• _Requirement_
Reproduce the opening lines of the records exactly, up to and including the line in which "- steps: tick" occurs.

• _Data for the task_
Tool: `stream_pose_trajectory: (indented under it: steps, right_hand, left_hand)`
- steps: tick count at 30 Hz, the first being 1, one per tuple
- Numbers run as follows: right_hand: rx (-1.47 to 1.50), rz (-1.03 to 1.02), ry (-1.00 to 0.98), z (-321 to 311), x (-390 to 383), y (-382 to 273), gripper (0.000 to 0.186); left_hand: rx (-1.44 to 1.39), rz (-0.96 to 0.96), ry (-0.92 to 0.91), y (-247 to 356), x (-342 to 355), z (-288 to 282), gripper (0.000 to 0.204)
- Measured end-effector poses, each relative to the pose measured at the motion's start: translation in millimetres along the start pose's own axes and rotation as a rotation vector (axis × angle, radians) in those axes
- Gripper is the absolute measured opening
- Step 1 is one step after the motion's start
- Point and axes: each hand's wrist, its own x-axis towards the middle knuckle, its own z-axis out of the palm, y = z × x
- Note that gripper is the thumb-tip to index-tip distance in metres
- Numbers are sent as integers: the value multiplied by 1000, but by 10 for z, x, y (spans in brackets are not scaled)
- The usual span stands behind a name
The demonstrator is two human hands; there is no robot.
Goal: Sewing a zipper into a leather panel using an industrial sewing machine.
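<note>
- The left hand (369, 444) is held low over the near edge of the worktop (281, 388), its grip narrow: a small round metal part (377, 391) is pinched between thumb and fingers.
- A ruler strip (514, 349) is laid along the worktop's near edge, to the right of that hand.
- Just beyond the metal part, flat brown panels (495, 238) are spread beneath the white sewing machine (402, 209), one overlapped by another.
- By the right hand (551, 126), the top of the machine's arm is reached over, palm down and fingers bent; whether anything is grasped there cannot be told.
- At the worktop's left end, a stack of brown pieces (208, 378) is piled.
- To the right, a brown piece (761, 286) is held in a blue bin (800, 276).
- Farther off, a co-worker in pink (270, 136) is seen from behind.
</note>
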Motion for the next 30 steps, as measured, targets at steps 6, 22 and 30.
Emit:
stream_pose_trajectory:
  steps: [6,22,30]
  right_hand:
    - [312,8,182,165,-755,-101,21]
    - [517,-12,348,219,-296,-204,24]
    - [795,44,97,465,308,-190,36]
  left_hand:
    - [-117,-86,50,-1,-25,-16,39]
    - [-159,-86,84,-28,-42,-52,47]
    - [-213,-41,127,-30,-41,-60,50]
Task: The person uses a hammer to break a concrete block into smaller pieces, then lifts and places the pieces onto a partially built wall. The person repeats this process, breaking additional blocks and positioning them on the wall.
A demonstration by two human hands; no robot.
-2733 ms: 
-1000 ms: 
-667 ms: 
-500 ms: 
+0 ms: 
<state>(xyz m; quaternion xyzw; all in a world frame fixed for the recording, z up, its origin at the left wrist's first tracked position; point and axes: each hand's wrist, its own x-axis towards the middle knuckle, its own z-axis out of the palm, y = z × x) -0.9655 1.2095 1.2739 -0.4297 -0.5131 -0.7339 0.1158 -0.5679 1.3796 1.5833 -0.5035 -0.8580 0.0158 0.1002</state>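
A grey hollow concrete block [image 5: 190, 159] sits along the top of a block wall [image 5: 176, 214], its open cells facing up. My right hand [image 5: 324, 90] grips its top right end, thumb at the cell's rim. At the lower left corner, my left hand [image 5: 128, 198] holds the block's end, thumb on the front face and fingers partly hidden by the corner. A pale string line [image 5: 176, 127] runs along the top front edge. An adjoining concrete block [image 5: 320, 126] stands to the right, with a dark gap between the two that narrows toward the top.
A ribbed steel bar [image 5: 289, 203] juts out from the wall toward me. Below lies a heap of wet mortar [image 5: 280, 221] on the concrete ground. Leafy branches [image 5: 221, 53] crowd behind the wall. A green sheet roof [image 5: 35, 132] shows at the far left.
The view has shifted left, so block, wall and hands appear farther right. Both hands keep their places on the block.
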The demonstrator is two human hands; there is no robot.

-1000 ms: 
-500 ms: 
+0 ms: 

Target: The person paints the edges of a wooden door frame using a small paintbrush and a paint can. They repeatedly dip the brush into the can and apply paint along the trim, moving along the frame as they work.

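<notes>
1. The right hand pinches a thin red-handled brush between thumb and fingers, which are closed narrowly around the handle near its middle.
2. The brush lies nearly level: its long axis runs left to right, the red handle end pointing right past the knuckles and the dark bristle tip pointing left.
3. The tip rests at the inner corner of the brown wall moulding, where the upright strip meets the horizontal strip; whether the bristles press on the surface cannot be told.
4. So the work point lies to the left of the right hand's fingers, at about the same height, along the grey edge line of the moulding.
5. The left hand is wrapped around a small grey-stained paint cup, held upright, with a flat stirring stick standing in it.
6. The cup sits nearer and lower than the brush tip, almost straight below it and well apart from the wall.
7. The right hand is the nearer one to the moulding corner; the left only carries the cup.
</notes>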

• _Response to the exercise_
Tool: `stream_pose_trajectory: (indented under it: steps, right_hand, left_hand)`
- steps: tick count at 30 Hz, the first being 1, one per tuple

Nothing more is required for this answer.